At the review conference, many other countries indicated that in light of the events of September 11, which subsequently followed and in light of subsequent bioterrorism attacks using anthrax, they were in the process of revising or supplementing their own legislation relevant to biological weapons.

National enforcement efforts cannot substitute for an international compliance mechanism aimed at preventing the development of biological weapons. It was that compliance mechanism that we were close too when it collapsed with the withdrawal of one of the major countries.

In themselves, national efforts are still valuable and necessary. Export and import controls, licensing, domestic inspection, verification and policing all complement and buttress the global ban on bio-weapons.

Article 4 of the BTWC would require state parties, in accordance with their own constitutional processes, to take measures to prohibit and prevent the development, the production, stockpiling, acquisition or retention of banned substances and articles in their own domestic territories, jurisdiction or control. In view of the collapse of the protocol negotiations in July and then later of the terrorist threat which emerged only two months later, it is now appropriate to go beyond the strict requirements of that convention and to supplement our own existing Canadian legislation with an act which specifically prohibits both biological weapons and related agents.

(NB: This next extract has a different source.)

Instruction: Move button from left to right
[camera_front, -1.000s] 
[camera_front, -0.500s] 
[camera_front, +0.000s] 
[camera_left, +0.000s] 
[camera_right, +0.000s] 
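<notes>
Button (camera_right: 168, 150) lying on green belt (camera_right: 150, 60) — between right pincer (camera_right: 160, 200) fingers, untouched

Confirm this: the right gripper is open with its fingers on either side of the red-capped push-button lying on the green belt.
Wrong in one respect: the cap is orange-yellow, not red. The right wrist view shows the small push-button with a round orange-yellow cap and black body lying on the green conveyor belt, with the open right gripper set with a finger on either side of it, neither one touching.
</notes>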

The biological and toxin weapons convention implementation act, which I have been calling the BTWC for obvious reasons, would put Canada at the forefront of these efforts to prevent biological weapons proliferation and bioterrorism. It will allow Canada to fulfill its obligations under the BTWC better because we will have done domestically what we had failed do so internationally by ensuring that the convention's ban is be respected not only by the Government of Canada but also by individuals, organizations and institutions in Canada, and that is very important.

The vast majority of the biological agents and of the types of equipment which may be employed in the manufacture of biological weapons are dual use; that is to say, these substances and articles have legitimate, even vital roles in fields like science, pharmaceuticals, medicines and agriculture. Likewise bio-defence programs intended to develop detecting devices or vaccines, antidotes and protective gear to defend against biological warfare attack require biological agents and equipment. Dual use agents and equipment are therefore essential to our health, prosperity and security and also for the advancement of knowledge. That is why it gets to be a somewhat intricate matter.

However the BTWC recognizes the dual use nature of these substances and articles by allowing articles which have prophylactic, protective or other peaceful purposes and equipment not designed for hostile purposes. They will continue obviously to be allowed and these exemptions for legitimate use are preserved in the legislation we are speaking about today.

To give Canadians assurance that biological and toxin agents and dual use equipment are not turned to evil purposes or diverted from their intended peaceful purposes, regulations are required. Such regulations would also increase the confidence in other countries that Canada is harbouring no official or unofficial biological weapon programs and encourage compliance elsewhere with the convention. Reciprocal confidence reinforces itself, which again contributes to peace and stability both for Canadians and worldwide.

Subsequently, last December in Geneva at the fifth BTWC review conference, the Canadian delegation strove to promote an outcome which would have contributed to the convention's integrity and vitality by building bridges between regional groups, by advocating an enhanced review process, and by working for the adoption of new measures to strengthen the convention. That included a viable way forward to resume negotiations for what I mentioned earlier, the multilateral, legally binding compliance mechanism for the convention. It is therefore again unfortunate that the review conference was unable to achieve that outcome last December.

Let me assure the House that Canada has not given up its efforts to reinforce the global ban on germ weapons. We look forward to the review convention's resumption this coming November. We will indeed continue our efforts, as we have in the past, and we will work with other countries that are trying, like us, to accomplish the same aim.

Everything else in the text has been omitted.